Most of those that expounded on their answers cited cost as a leading factor in their choice to rethink their drinking habits, with a large group also mentioning a wider effort to be more considerate of their health. Hoping to accommodate them are brands like the aforementioned Heaps Normal and fast-rising craft breweries like Better Beer, Sobah and the Athletic Brewing Co.
Sobah is particularly interesting as a driving force in the landscape of non-alcoholic craft beers. It was ostensibly the first major brand of its kind to launch in Australia, first making waves in 2017 after its founder and director, Dr Clinton Schultz, spent a year experimenting with home-brews.
The game-changing move came out of frustration, Dr Shultz tells me: “I stopped drinking eight years ago, and when I did that, there were absolutely no options. You'd go to a bar, and you’d be offered a soft drink – or even worse, soda water with a wedge of lime – and get charged six bucks. I don't like either of those, so I felt like I had to just stand around drinking water. And when you're doing that, after you've made the choice to stop drinking, people ask questions. You just get sick of answering questions all the time, to be honest, so I stopped socialising for a period of time because there just weren’t any options available.”
Dr Shultz hopes to give Sobah a bigger push in the live music space now that venues and festivals are (mostly) back to operating as they did before the pandemic. The recent launch of its relocated brewery will allow the brand to expand its operations, with one lucrative plan being to link up with leading Australian bands and artists for collaborative releases. They’ve already done one: last year’s limited-batch Fake Magic Lager, co-created by EDM superstars Peking Duk.
“It was an absolute riot,” Dr Shultz says of the partnership. “They're amazing guys, super supportive, and they were really keen to promote a healthier drinking culture within the arts. Obviously for them, being performers, they’d always found that there’s been that sort of pressure to drink whenever you’re doing a show – so I think it was a great opportunity for them to help tackle that stigma.”
Since launching Sobah, Dr Shultz says he’s seen that broader stigma around drinking loosen significantly: “I think it’s completely accepted and normalised now, which is great. I mean, you can go to the majority of venues, and they’ll have at least some form of non-alcoholic adult beverage. I think the more that those options have been made available, the more it's allowed for the normalisation of not drinking.”

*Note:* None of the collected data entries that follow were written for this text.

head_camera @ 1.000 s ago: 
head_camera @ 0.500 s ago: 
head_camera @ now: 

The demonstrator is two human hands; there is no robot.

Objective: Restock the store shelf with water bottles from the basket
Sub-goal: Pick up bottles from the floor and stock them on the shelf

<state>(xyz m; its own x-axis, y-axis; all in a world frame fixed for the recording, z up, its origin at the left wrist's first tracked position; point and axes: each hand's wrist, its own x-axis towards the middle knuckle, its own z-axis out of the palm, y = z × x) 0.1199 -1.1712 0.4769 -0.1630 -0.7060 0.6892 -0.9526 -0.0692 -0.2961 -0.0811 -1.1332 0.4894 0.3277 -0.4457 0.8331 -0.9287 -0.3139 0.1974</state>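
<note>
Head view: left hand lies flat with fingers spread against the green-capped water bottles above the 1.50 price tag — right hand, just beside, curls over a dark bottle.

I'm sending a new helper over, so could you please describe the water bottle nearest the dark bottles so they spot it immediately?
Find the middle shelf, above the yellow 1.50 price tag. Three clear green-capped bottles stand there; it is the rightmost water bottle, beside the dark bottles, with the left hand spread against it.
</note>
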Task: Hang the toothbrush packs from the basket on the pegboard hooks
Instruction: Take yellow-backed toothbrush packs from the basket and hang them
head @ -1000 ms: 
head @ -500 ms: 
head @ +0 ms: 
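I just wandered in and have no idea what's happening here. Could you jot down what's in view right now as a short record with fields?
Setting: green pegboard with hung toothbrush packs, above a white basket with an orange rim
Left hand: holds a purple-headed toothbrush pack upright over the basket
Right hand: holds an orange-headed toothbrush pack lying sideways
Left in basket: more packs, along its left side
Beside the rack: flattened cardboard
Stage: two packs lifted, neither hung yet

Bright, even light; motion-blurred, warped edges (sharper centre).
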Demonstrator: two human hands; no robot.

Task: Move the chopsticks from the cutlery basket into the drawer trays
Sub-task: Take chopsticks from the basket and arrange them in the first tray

So as far as it pertains to Australia’s live music scene, young adults are drinking less for two main reasons: non-alcoholic options are becoming far more accessible, and thanks to the absolutely brutal cost-of-living crisis we’re all going through, alcohol is becoming far less accessible. There are certainly other factors – among them being a rise in health consciousness and the glorification of binge drinking no longer being so prevalent in mainstream media (as Daisy Jones detailed in this great Vice article) – but even those that do choose to drink often, like Leah and Lochlan, are making considered moves to be more responsible with their drinking habits.
It certainly helps that non-alcoholic beers like those being cranked out by Heaps Normal and Sobah legitimately slap. The big guns like Heineken and Carlton have had sober options in their repertoires for much longer, but the tastes of those are more traumatising than anything you could do while blacked out.